Daniel posted on Monday, August 16, 2004 - 8:19 am
Hi, I'm working on a proposal where I am looking at the effects of physical activity on smoking. However, I only have two time points and a relatively small budget. The issue is that I need to have as small a sample as possible to find an adequate result. Since I only have two time points, I'm thinking the benefits of repeated measures are not there like there would be had I had a larger sample. Do you have any suggestions of how I would approach this question? By the way, my outcome will be an ordered categorical variable.
I would have to see the saved data set to know for sure, but I suspect that you are reading it with a free format and have blanks in the data for missing values causing it to be read incorrectly. You would need to send the input and data to email@example.com for me to give a definite answer.
Todd Huschka posted on Tuesday, September 28, 2004 - 11:41 am
Is there a way to perform Power Calculations with Mplus?
On the website, we are given the following SAS code to calculate power after obtaining an estimate of the noncentrality parameter:
DATA POWER; DF=1; CRIT=3.841459; LAMBDA=9.286; POWER=(1-(PROBCHI(CRIT,DF,LAMBDA))); RUN;
I don't have access to SAS and am hoping someone can give me some code that will allow me to make this calculation in SYSTAT, SPSS or even Excel. Or, can someone recommend a free-standing executable or a web-based java program I can use for this?
(Of course, I can always ask colleagues who use SAS to run this for me, but I'd prefer to be able to do the calculation myself if possible.)
Now, there is an online non-central chi-square calculator at UCLA at http://calculators.stat.ucla.edu/cdf. Can I just use that to perform the power calculation described in the "How To" on the Mplus web site?
I'm not sure what the X Value parameter is in the calculator web form. I'm trying to replicate the result in the Mplus power calculation example as a check to make sure I can do this correctly. I assume that DF=1, that the Noncentrality Parameter=9.286, and that I should leave Probability as a ? to be solved, but I don't know what the X Value represents. Is it the sample size?

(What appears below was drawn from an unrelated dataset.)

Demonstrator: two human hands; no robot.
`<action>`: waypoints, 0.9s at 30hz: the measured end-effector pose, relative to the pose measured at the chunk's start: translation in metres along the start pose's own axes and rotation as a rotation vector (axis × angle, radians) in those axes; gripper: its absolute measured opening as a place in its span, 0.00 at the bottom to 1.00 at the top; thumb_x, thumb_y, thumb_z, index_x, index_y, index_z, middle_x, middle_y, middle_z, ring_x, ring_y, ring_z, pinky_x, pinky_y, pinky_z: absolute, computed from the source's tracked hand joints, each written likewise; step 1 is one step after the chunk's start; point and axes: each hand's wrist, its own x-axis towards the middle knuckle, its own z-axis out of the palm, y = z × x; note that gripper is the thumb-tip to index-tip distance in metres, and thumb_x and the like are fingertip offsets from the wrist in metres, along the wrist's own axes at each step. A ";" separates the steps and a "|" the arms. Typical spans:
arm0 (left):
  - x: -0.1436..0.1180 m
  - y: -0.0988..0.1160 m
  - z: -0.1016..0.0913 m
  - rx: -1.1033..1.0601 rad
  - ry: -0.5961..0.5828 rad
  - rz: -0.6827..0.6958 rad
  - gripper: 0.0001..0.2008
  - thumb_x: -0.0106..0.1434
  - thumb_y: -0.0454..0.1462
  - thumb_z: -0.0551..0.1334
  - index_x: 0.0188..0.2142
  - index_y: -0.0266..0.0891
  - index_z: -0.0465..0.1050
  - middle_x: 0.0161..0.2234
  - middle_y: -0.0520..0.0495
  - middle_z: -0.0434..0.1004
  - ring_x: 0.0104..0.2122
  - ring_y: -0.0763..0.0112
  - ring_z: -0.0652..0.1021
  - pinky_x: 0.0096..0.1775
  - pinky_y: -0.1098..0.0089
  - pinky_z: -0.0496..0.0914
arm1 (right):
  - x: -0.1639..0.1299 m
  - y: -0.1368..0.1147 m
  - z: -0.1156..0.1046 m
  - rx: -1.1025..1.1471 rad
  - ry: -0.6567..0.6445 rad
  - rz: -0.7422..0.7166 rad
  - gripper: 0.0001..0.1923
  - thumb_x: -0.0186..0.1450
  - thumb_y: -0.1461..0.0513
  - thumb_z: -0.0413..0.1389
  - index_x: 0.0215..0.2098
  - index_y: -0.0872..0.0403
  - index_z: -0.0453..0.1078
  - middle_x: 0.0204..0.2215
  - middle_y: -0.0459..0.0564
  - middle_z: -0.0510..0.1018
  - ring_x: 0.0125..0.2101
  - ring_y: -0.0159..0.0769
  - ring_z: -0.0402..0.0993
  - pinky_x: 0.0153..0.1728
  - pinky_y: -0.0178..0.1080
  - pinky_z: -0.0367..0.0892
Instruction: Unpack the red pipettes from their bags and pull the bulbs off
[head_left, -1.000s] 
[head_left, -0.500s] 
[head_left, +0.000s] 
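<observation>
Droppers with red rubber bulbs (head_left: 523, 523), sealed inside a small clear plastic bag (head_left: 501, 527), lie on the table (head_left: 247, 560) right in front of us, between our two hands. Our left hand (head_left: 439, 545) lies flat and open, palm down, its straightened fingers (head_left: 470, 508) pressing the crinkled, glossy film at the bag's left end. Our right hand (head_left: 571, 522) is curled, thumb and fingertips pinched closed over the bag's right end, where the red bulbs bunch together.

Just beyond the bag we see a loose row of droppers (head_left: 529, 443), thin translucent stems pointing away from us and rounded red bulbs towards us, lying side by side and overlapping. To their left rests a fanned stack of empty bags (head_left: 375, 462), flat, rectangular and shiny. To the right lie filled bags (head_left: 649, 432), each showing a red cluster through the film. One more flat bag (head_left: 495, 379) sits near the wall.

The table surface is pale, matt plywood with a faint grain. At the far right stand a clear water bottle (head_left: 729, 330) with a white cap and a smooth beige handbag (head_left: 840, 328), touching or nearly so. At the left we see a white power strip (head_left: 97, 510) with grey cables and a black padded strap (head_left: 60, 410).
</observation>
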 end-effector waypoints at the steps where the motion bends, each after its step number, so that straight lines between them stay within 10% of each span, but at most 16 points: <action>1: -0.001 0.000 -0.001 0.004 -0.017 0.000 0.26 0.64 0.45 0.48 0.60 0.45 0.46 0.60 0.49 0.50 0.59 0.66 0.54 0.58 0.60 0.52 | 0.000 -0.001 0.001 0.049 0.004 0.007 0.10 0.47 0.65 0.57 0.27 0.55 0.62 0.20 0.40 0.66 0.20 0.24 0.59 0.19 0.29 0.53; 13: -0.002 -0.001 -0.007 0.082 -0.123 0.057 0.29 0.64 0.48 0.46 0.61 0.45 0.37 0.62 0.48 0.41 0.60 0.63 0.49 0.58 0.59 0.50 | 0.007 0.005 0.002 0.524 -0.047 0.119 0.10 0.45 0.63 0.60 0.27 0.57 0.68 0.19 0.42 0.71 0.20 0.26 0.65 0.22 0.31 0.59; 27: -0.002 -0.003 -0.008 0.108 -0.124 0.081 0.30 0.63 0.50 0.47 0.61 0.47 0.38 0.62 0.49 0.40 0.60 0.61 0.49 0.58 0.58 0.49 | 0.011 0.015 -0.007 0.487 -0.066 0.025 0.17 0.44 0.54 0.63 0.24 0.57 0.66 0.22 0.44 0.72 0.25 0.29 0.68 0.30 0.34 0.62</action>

I apologize if this is a really basic question. I couldn't find any help on the calculator, and I'm hoping it will solve my problem.
Thanks for your patience.
bmuthen posted on Sunday, October 30, 2005 - 6:37 pm
I would think X is the chi-square value (the value on the x axis). Have you tried using X = CRIT?
When I set X=3.841459, df=1, and NCP=9.286, the online calculator solves p=0.138 for power of .862.
I assume that the difference between that estimate and the .85 you show in the table in the example is due to a difference in precision of the web-based calculator and the higher precision calculations performed in SAS. Does that sound right?
By the way, would you consider adding a utility/procedure for non-central chi-square calculations into a future version of Mplus? I don't know how much of an effort that would be or how it fits into your vision of what belongs in Mplus, but looking at the code for the online calculator on the UCLA site it doesn't look like it would be a major undertaking.
Thanks again for all your help and for this wonderful program.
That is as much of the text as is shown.